Date: December 19, 1996
Status: personal view. Editing status: Italic text is rough. Reques complete edit and possibly massaging, but content is basically there.
Up to Design Issues
The discussion above about the universality of URIs
(Universal Resource Identifiers) mentions briefly how URIs
are designed to encompass both things we think of as
addresses and those we think of as names. Much of the
discussion of this issue has been clouded by attempts to
distinguish names from addresses. The term "identifier" was
picked in an attempt to side-step this issue but
historically, that did not prevent a quagmire of circular
discussion which in some circles paralyzed any forward
progress. Therefore, in this section let me state the
philosophy which to my mind sets this problem in the right
light and should prevent further fruitless discussion.
There is the commonly held belief that names and addresses are different and distinct. We learn the importance of the difference between identifiers in a programming language and addresses within a computer memory. We learn the difference in properties between fully qualified domain names on the internet and internet protocol addresses. This can lead us easily into imagining that there are two types of objects: Names, which once attached to an object follow it for its life wherever it should reside, and "addresses" which change frequently whenever an object moves or is copied or replicated from one "location" to another.
However, the only true location is a point in three dimensional space, and within computer systems and especially networked computer systems there is a very large number of complex indirection between almost anything we would call a name or an address and the actual physical location of the memory cell which stores it. At one end of the spectrum a computer memory address often is really an address within a virtual memory space allocated to a particular project, and when used is translated by the hardware into a physical memory address, or for that matter into an address, into a piece of memory which is being moved out into somewhere and swapping the file on disk storage. Filenames are mapped though mount tables and directory files into "inodes" which are mapped onto track and sector locations. Internet protocol addresses [IP Addresses] similarly are not bound absolutely to a given computer: they can be re-allocated within the constraints that because they are used for routing, there is information connecting parts of the IP address with routing information and so the computer corresponding to a given IP address cannot be moved far in the routing structure. So, we see that the constraint on how you can re-use an address is a function of what information is in the address. When most programs or people mention IP addresses, they simply quote four decimal numbers, each between naught and 255 without worrying about the internal structure. So, the information within the IP address which prevents it being re-used in a different area is to most people not explicit: It is, if you like, hidden within there as the reason why IP addresses can't be used. When we want to use something to refer to a computer but still be able to move the computer or at least the thing corresponding to that identification across from one part of the internet to another, we use our domain name. The domain name system, being completely independent of the routing system, allows us to allocate any IP address at all to a computer of a given domain name. Therefore, if we believe the naming myth the domain name is a name and the IP address is truly an address.

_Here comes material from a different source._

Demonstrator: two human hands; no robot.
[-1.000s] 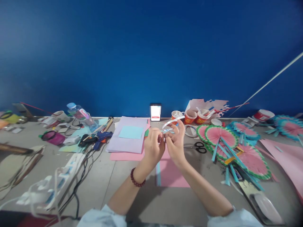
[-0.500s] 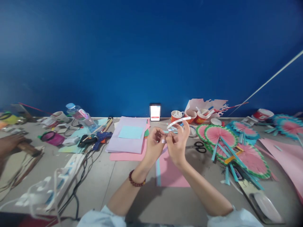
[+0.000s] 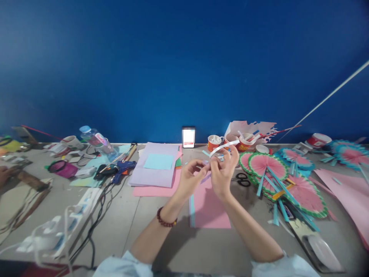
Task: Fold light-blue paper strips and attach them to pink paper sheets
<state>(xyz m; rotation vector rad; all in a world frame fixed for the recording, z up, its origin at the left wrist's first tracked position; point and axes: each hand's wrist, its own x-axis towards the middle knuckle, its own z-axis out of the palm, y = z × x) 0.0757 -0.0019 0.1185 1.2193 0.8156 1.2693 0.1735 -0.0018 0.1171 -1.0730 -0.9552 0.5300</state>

Two real-life anecdotes illustrate the dangers of making this assumption. When there were only a few web servers and I kept a registry of all those which I knew, I was contacted by a group in Australia who were putting up a server with some interesting botanical information. They sent me some details of the server to be put into the list and they gave me the IP address of the machine. My email reply explained that I always prefer to refer to servers by their domain name rather than their IP address and asked them for the domain name of the server. They replied that the domain name they would use would depend on the department within the university which was responsible for maintaining the server but due to a university re-organization, it was not at this point clear which department that would be. However, they explained that they could guarantee that the IP address of the server would remain unchanged for a long time.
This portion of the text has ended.